For the life of me, I can’t see how this change protects any specific demographic. Do people under 18 only use the general search? Do ultra-conservative people only use the general search? What good is such an untargeted filter?
What keywords are at the top of Amazon’s shit list? Breeding, Gangbang and, believe it or not… SEX! These days if you publish a book (in the ‘erotica’ category at least) with ‘sex’ somewhere in the title, it will have the adult filter applied unless it slips through the review process by accident. Amazon has prioritised these keywords, and others, over other keywords like “nonconsent”.
Neither I nor any author of erotica I have spoken to is saying it’s a good thing for erotica titles like “My Step-Daughter, my Cumbucket” to show up in searches alongside parenting titles like “Activities for Daddy Daughter Day”. In my opinion, every single piece of work in the ‘erotica’ section should be behind the adult filter with the proviso that AMAZON TELLS IT’S CUSTOMERS THAT RESULTS ARE FILTERED AND MAKE IT POSSIBLE FOR THEM TO OPT IN OR OUT OF THE FILTER IN AN EASY MANNER.

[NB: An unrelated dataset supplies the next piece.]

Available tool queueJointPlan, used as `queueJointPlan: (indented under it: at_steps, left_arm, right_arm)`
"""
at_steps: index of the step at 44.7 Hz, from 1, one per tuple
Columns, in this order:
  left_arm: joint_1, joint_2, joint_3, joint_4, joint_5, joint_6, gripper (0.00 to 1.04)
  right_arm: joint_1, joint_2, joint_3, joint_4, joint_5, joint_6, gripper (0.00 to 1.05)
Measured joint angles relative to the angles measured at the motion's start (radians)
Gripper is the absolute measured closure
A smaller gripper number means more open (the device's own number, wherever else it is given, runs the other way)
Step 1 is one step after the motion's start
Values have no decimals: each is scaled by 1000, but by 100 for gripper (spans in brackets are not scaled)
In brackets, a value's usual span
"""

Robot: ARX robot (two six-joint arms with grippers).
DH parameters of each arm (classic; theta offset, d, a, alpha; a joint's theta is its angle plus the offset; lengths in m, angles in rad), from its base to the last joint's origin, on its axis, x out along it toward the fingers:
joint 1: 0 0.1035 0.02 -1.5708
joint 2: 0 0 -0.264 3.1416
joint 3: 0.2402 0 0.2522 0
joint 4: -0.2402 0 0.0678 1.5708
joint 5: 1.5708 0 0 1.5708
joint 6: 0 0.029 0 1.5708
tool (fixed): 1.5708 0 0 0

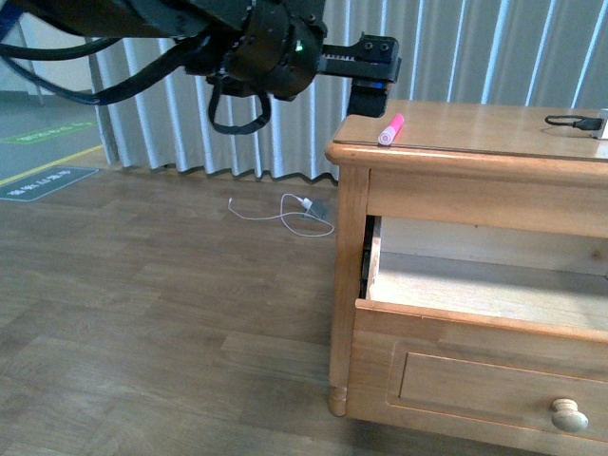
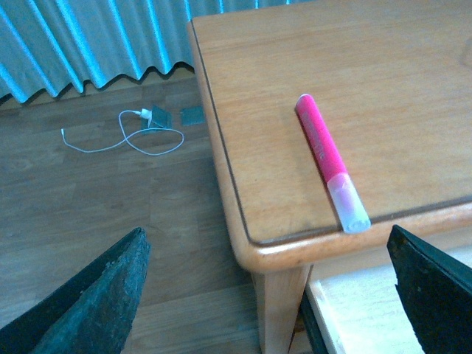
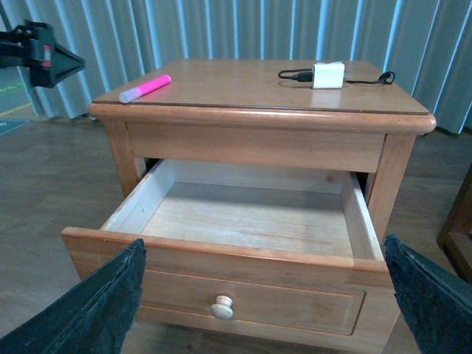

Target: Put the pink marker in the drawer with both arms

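Claw of my left arm (image 2: 265,234) gapes wide, empty, just short of the pink marker (image 2: 324,151) lying on the bench (image 2: 295,59) corner above the pulled-out drawer (image 3: 243,217); right claw (image 3: 262,245), equally open, faces the drawer. Pickup pending, I judge: descend, pinch the barrel.

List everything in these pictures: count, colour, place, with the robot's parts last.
dresser: 1, honey-brown, on the floor
pink marker: 1, bright pink, pale cap, dresser top by a front corner
drawer: 1, honey-brown, pale inside, pulled open
knob: 1, pale, drawer front
charger: 1, white, black cable, dresser top
curtain: 1, grey-blue, behind dresser
loose cable: 1, white, floor near curtain
left gripper: 1, black, open, near marker
right gripper: 1, black, open, facing drawer
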Motion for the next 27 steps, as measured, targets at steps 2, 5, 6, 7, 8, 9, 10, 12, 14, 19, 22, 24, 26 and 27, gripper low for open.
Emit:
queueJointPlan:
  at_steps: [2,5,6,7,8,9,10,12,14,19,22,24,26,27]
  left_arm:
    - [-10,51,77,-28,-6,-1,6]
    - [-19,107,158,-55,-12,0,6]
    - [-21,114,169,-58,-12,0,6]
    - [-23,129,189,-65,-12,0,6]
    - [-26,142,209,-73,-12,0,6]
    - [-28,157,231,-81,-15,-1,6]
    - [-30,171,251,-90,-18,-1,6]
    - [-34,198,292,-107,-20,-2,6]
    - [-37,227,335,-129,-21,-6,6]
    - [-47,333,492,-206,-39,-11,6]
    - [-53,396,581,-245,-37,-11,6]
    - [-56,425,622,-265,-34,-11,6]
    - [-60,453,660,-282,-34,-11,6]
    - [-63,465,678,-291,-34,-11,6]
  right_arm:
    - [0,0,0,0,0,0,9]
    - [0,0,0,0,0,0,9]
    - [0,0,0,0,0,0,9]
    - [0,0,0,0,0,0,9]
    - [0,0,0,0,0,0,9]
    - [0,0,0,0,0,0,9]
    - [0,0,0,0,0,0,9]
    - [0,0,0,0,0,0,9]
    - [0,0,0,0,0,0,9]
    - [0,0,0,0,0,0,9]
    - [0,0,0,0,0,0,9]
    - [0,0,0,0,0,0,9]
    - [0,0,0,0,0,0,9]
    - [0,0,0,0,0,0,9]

That’s one of the painful things about this. The cloak and dagger, behind the scenes, way that Amazon’s filter is implemented suggests a very low opinion of it’s customer base like, “These people are too stupid to know what is good for them. What they don’t know won’t hurt them.”
Another painful aspect is the hamfisted way the filter has been applied. It’s hamfisted in two main ways. Firstly, as mentioned in the way they have prioritised “breeding” over “nonconsent”, they are applying an arbitrary moral standard to what kinks are allowed on their general search, and thus to a larger proportion of their customer base. Honestly, everything in the erotica section contains adult material, who are they to say that fisting is worse than gender transformation or make any morality calls about things that are done by and to FICTIONAL CHARACTERS. Nobody writes these stories as “How-To” guides for first dates or the best way to select your babysitters, they are fantasies that are fun and exciting to observe in a safe setting (i.e. the land of make-believe) where nobody can possibly get hurt.
Secondly, not all stories with similar content, covers and titles get the filter applied in an even manner. This is a huge boon for those authors who, by luck alone, show up through Amazon’s general search. I’m not begrudging these authors the sudden massive increase in their sales, I don’t think this is a conspiracy or anything, but it is “unfair”. Due to this sporadic application of the filter Amazon customers can still go to the front page of Amazon, search for “Gangbang” and get relevant erotica titles in the results. The side-effect of this is that it makes the filter all the more invisible. People get relevant results, but no indication that the results are incomplete and no indication that the results don’t represent the newest or most popular titles (if that is what was chosen to sort by). So they don’t look any further and countless titles that may have been much closer to what they were really looking for don’t get seen.
We independent publishers have little recourse but to bend over and take it, because Amazon doesn’t care about us, we don’t have the clout to do anything except receive copy and pasted answers from their customer service drones, often about completely different topics to what we email them about. All we can do at the moment is sacrifice goats to the dark Gods of smut and pray that Amazon eventually applies the filter even-handedly so that we have a level playing field on which to try and make a living to feed our kids and keep the electricity on.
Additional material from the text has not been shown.